* [Task objective]
Two lines in the data below mark the range: the one with "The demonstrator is" and the one with "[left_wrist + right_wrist". Return both, along with every line between them, exactly.

* [Information provided]
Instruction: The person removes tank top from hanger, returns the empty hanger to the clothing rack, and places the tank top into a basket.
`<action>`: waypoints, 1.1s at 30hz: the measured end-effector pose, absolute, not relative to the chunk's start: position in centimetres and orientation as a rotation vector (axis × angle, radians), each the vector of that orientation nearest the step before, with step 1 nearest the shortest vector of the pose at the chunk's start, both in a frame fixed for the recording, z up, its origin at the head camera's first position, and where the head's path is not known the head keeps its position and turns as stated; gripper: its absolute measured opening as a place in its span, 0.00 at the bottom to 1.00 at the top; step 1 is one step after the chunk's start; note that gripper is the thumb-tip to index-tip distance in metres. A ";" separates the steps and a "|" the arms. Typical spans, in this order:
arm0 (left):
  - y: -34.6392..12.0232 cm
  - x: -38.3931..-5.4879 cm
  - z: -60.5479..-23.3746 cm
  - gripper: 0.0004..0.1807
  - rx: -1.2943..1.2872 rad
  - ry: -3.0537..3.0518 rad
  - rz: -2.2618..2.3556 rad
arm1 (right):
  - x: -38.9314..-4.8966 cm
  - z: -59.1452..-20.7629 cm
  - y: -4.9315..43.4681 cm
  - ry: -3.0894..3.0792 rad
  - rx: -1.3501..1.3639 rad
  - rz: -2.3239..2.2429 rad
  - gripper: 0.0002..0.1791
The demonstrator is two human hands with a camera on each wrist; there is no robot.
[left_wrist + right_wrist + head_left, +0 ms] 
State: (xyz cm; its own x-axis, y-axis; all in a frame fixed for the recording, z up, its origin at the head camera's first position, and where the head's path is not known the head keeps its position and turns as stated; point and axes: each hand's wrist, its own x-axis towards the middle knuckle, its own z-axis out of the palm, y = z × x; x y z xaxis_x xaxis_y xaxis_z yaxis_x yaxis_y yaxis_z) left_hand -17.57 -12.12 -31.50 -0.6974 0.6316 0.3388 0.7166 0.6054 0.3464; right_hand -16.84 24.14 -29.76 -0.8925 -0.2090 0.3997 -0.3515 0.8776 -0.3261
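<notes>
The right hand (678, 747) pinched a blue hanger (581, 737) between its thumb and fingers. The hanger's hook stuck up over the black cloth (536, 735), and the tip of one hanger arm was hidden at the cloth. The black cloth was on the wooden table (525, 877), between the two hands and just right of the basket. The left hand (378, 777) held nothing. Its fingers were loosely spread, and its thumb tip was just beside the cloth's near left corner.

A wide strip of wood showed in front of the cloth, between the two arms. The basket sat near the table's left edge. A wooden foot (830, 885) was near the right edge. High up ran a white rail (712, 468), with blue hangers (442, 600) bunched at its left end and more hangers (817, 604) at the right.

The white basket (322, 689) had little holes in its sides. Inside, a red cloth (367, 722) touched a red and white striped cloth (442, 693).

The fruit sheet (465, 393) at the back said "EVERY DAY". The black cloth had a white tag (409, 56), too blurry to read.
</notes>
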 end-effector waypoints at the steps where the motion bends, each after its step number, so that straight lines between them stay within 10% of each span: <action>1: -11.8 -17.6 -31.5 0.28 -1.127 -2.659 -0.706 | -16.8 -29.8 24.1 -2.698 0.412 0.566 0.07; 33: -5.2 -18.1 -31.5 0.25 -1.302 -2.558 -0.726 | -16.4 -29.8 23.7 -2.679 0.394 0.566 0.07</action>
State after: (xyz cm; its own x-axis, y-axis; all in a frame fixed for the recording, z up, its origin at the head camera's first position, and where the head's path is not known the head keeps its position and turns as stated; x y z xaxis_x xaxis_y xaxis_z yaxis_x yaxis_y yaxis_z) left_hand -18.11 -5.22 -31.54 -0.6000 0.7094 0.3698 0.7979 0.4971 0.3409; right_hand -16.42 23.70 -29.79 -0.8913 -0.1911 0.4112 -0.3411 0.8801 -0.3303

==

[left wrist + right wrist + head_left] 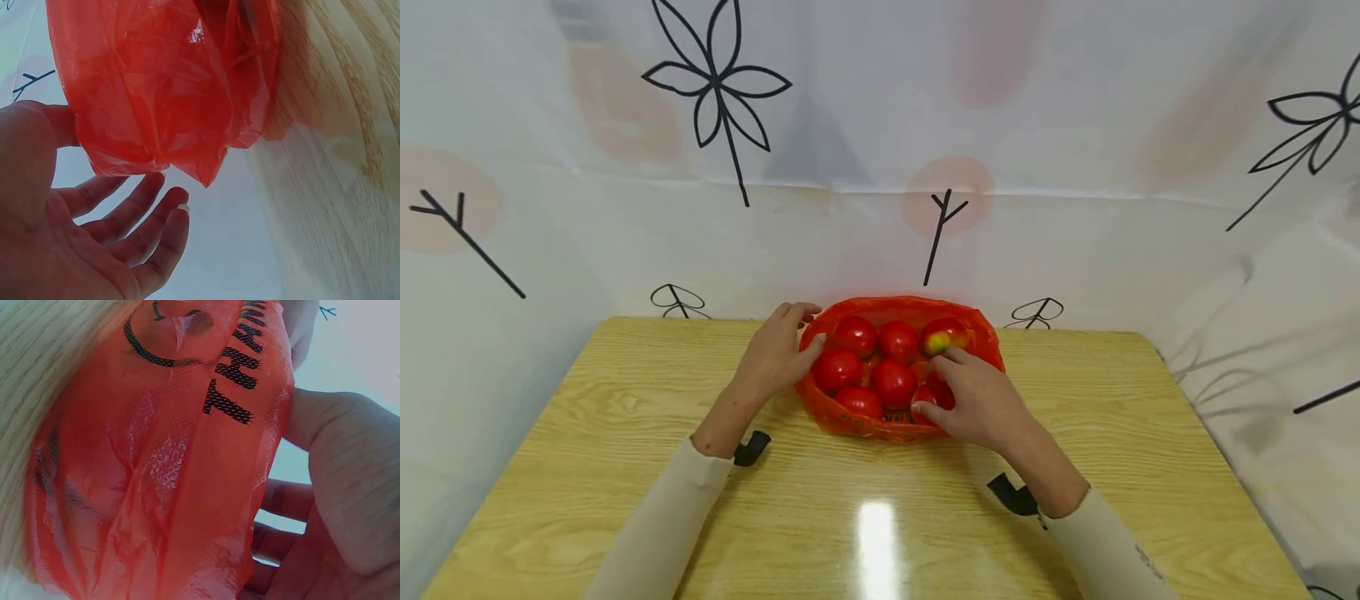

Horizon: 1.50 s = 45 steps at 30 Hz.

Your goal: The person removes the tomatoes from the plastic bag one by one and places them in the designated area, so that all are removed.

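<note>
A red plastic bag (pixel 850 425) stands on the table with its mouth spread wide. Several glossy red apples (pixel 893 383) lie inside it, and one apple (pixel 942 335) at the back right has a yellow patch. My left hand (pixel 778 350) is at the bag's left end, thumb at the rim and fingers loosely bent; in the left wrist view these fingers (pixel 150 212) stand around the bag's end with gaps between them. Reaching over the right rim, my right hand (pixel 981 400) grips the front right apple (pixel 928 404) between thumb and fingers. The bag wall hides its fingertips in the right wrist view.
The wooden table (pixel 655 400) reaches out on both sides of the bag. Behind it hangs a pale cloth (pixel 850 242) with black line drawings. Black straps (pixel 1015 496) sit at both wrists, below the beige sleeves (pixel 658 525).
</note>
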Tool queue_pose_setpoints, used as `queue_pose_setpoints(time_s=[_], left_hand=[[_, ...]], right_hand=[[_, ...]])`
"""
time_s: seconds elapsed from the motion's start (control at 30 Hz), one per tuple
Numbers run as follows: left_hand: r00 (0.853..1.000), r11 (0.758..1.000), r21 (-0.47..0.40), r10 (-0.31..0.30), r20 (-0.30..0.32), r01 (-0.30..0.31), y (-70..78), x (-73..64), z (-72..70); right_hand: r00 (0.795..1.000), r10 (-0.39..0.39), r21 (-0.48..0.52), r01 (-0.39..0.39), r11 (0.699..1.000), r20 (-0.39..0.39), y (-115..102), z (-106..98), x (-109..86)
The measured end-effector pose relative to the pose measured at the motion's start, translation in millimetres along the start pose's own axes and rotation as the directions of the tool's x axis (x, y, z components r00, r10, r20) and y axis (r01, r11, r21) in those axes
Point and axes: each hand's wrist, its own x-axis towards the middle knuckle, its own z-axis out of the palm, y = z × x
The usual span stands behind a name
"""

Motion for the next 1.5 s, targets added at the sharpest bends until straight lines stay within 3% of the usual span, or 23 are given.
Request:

* [Answer]
The demonstrator is two human hands with a camera on each wrist; there is no robot.
[left_wrist + right_wrist + head_left, +0 ms] 

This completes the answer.